Tuesday, September 16, 2008

Mazir-e-Sharif: A Trial with Wind, Dirt and a Troublesome Prostate

Whoever first pronounced that “forty is the new thirty” likely was not a male suddenly unable, at age forty-one if my case is exemplary, to sleep through the night without waking at least once to urinate. Typically this disrupted sleep is due to a prostate gland that, after four previous decades of relative dormancy, is now blossoming like a desert lily at daybreak; and which delights in tickling a bladder that subsequently demands evacuation no matter what the present volume. I certainly did not have this problem at age thirty. Now, in my early forties, I can rarely escape the nightly interruption, even if I attempt to dehydrate myself before getting supine for slumber. In fact, I could blood let myself to a near death before sleep but still find myself in the bathroom at 02:00.

I don’t mind the interruption if I am home, or even at my base in Kabul as the toilet is only several yards from my bed, and usually I can take care of business and be back asleep within a few minutes. But during my recent trip to Mazir-e-Sharif in northern Afghanistan, where I slept in quarters without bathroom facilities, I found the nightly physiologic intrusion more burdensome. There, on a US military base that simply is a collection of plywood shacks and large shipping container boxes sitting on packed gravel and fenced by stacked barricades, I awoke each night to the famed Afghan 100 Days of Wind – extended in Mazir-Sharif through the moonlit hours and accompanied by the ample airborne dirt and silt from the surrounding desert. Every night, I awoke and trekked in the dark thirty or so yards to the toilet trailer with my head down as the dirty air stung my eyes; but I did notice one night that young, thin trees planted by the camp’s headquarters, virtually stripped of leaves either by the wind or a local goat, bent at nearly ninety degree angles in the gusts.

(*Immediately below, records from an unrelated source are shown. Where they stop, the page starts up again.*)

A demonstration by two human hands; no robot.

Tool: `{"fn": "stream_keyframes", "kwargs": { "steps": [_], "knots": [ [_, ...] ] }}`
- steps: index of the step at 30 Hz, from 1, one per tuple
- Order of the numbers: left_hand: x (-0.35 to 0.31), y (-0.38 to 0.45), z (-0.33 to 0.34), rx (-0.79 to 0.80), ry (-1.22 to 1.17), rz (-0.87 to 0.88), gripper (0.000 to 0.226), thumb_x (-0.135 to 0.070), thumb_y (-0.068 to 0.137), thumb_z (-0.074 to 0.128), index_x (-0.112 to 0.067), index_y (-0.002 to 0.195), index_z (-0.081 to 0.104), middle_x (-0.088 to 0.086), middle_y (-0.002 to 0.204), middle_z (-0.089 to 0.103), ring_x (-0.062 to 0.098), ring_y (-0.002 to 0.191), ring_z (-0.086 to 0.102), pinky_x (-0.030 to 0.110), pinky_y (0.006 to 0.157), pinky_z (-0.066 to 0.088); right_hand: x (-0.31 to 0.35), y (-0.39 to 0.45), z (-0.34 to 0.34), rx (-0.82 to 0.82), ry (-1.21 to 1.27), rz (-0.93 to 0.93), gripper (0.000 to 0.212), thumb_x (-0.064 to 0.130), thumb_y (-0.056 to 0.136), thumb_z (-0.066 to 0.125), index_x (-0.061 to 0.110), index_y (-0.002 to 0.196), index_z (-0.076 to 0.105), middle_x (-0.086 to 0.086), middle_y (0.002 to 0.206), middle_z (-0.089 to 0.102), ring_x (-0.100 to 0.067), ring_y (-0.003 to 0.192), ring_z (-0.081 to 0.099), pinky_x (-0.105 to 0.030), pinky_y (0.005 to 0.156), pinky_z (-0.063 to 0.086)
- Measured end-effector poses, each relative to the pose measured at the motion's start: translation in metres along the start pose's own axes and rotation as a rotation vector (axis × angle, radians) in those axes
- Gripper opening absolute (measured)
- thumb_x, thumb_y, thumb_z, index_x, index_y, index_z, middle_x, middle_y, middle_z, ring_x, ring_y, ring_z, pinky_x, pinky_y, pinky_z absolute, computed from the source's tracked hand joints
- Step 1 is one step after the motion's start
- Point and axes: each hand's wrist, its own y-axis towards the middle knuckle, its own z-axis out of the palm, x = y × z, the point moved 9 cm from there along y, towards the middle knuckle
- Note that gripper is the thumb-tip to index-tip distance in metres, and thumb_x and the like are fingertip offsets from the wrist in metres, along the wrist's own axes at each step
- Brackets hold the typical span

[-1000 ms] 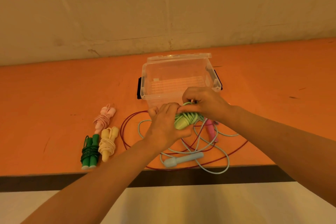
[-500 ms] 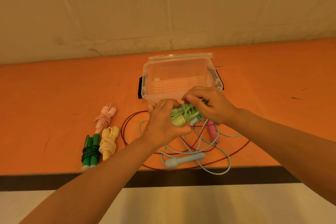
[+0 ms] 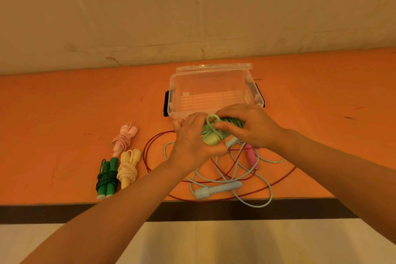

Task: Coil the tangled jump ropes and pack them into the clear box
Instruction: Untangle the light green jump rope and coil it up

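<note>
The light green jump rope [image 3: 216, 133], wound into a tight bundle around its pale green handles, sits a little higher and nearer the clear box [image 3: 211, 92] than half a second ago, and a small loop of cord now stands up from its top where before the cord lay flat across the wraps. It is held above the tabletop [image 3: 64, 109], just in front of the box's near wall. The left hand [image 3: 192, 141] grips the handle end from below, fingers curled round it, while the right hand [image 3: 250, 126] has its fingers [image 3: 225, 127] clamped on the wrapped cord from the side, thumb and forefinger closed by the loop. Under the hands lie the loose ropes in a tangle: a light blue jump rope [image 3: 216, 189] with one handle flat near the tabletop's front edge, and a thin red cord [image 3: 278, 182] looping wide, with a pink handle [image 3: 251, 156] among it. To the left, well apart, three finished coils lie side by side: a pink jump rope [image 3: 124, 138], a cream jump rope [image 3: 128, 168] and a dark green jump rope [image 3: 107, 178]. The box stands open, its lid tipped back.
</note>
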Motion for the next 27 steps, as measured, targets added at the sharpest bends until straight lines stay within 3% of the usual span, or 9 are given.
{"fn": "stream_keyframes", "kwargs": {
  "steps": [7, 13, 18, 20, 23, 27],
  "knots": [
    [-0.001, -0.003, 0.003, 0.026, 0.046, 0.048, 0.056, -0.050, 0.054, 0.060, -0.015, 0.098, 0.061, -0.007, 0.102, 0.059, 0.008, 0.096, 0.049, 0.034, 0.078, 0.021, -0.018, 0.003, 0.002, -0.041, 0.199, 0.252, 0.009, 0.024, 0.087, 0.069, 0.018, 0.090, 0.075, 0.008, 0.083, 0.072, -0.008, 0.080, 0.066, -0.037, 0.074, 0.052],
    [-0.005, -0.003, -0.002, 0.007, 0.067, 0.101, 0.054, -0.048, 0.058, 0.061, -0.011, 0.098, 0.060, -0.005, 0.099, 0.060, 0.008, 0.093, 0.049, 0.036, 0.075, 0.021, -0.013, -0.003, -0.003, -0.093, 0.183, 0.211, 0.015, 0.022, 0.089, 0.059, 0.008, 0.087, 0.065, -0.002, 0.078, 0.067, -0.018, 0.071, 0.063, -0.039, 0.066, 0.049],
    [-0.006, -0.007, -0.004, 0.044, 0.067, 0.176, 0.058, -0.046, 0.057, 0.063, -0.023, 0.108, 0.048, -0.006, 0.103, 0.056, 0.006, 0.096, 0.046, 0.031, 0.074, 0.018, -0.013, 0.002, -0.001, 0.040, 0.209, 0.260, 0.009, 0.008, 0.086, 0.064, 0.009, 0.077, 0.063, 0.000, 0.086, 0.070, -0.013, 0.085, 0.065, -0.034, 0.077, 0.051],
    [-0.008, -0.004, -0.008, 0.015, 0.060, 0.196, 0.058, -0.044, 0.057, 0.064, -0.020, 0.109, 0.050, -0.004, 0.104, 0.058, 0.008, 0.098, 0.048, 0.033, 0.075, 0.021, -0.015, 0.008, -0.001, 0.096, 0.188, 0.275, 0.011, 0.010, 0.087, 0.063, 0.009, 0.076, 0.062, -0.001, 0.087, 0.070, -0.011, 0.084, 0.064, -0.035, 0.078, 0.051],
    [-0.013, 0.000, -0.014, -0.024, 0.067, 0.224, 0.058, -0.042, 0.058, 0.065, -0.016, 0.109, 0.055, -0.002, 0.105, 0.061, 0.010, 0.099, 0.050, 0.031, 0.077, 0.020, -0.012, 0.014, 0.001, 0.146, 0.062, 0.226, 0.013, 0.021, 0.093, 0.056, 0.017, 0.080, 0.054, -0.003, 0.077, 0.064, -0.021, 0.072, 0.060, -0.042, 0.067, 0.048],
    [-0.008, -0.004, -0.011, 0.025, 0.084, 0.204, 0.056, -0.045, 0.061, 0.064, -0.012, 0.107, 0.062, -0.004, 0.105, 0.060, 0.009, 0.100, 0.051, 0.035, 0.078, 0.022, -0.004, 0.009, 0.007, 0.170, -0.097, 0.130, 0.014, 0.029, 0.097, 0.048, 0.022, 0.085, 0.044, -0.002, 0.064, 0.055, -0.023, 0.058, 0.052, -0.038, 0.054, 0.039]
  ]
}}
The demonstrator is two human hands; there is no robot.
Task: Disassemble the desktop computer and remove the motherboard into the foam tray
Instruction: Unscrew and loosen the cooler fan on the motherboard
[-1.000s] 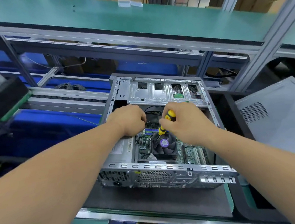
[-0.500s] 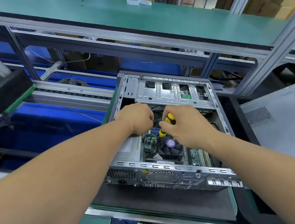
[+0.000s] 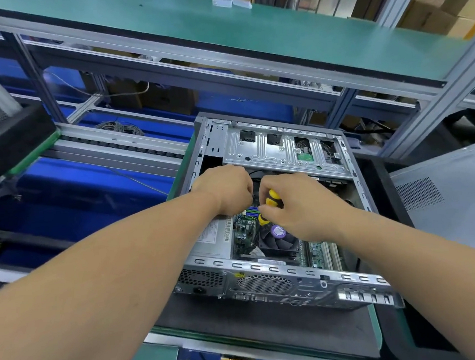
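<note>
An open desktop computer case lies on a dark mat, its rear panel toward me. Inside it the green motherboard shows beside a black cooler fan with a purple hub. My right hand is closed around a yellow-and-black screwdriver, which points down into the case just behind the fan. My left hand is curled over the case interior beside the screwdriver; its fingertips are hidden and I cannot see whether they hold anything. No foam tray is identifiable with certainty.
A grey case side panel lies at the right. A black foam-like block sits at the far left on a conveyor rail. A green shelf runs across above. The silver drive cage fills the case's far end.
Both hands stay in place over the case. The screwdriver handle has tilted slightly in my right hand, and the camera has shifted a little so the case sits further right in view.
</note>
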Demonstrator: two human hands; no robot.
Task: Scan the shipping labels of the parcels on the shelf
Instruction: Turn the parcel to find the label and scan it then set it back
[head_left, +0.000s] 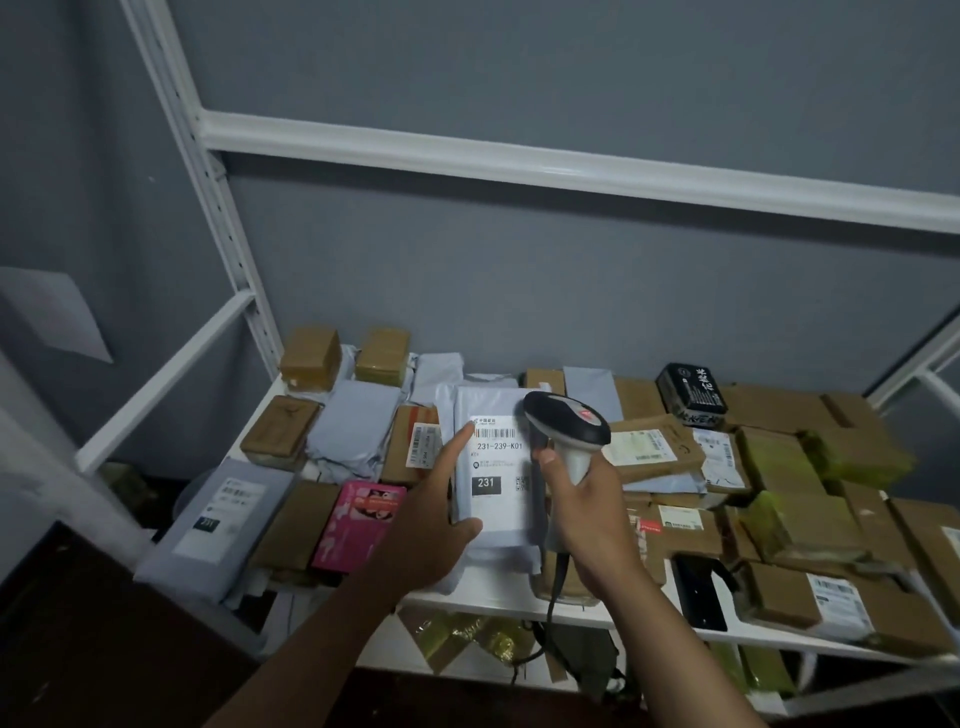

Every night, before I even began another quest for uninterrupted sleep, I took notice of the wind. In fact, the first time I lay in my bunk I thought that an active loading dock sat behind my quarters, as I heard the intermittent percussion of wood and metal colliding. The following morning, I discovered that the sounds were from the corrugated sheet metal, used as roofing on the buildings and shelters surrounding me, lifting in the wind and then crashing together or into the wooden beams that were supposed to hold them firmly in place.

The dirt raised by the wind permeated everything, even the interior of the buildings themselves. The nearby Afghan military hospital, where I spent two days, had a film of dirt everywhere: on the floors, on the patient’s blankets, on the operating room equipment. The dirt simply overwhelms the new hospital’s air filtering system. I went to inspect the ophthalmology equipment at the facility and instruct the staff, which is devoid of an eye surgeon, on its use. The room marked “Eye Clinic” had been locked for months, and when we opened the door I felt as if I were Howard Carter as he peered through the hole he had drilled into sealed door of Tutankhamen’s tomb, for I saw everything inside the clinic perfectly preserved under a soft, quiet layer of silt.

The weather in Mazir-e-Sharif remains very warm, and I was grateful for the sultry climate in the middle of the night when I walked to the bathroom in shorts and a t-shirt. I also appreciated the air conditioners that cooled most of the buildings. The recirculated air may have been dirty, with thin clouds of dust visibly emanating from the air conditioners’ vents, but at least the buildings remained a pleasant temperature. I tried to focus on the comforting cool every night as I returned from the bathroom and climbed back into my sleeping bag, comfortable again below the waist but tasting on my tongue the ancient soil that permeates the air in Mazir-e-Sharif.

2 comments:

dorothy zane said...

isn't there an army issue canteen you could have handy for relief? I think the chinese perfected these chamber pots for their comfort. otherwise, I hope those winds have calmed down for you out there! btw, this is SZ not Dorothy?

Anonymous said...

Reminds me a lot of Clovis New Mexico and good ol' Brooks AFB during EMEDS!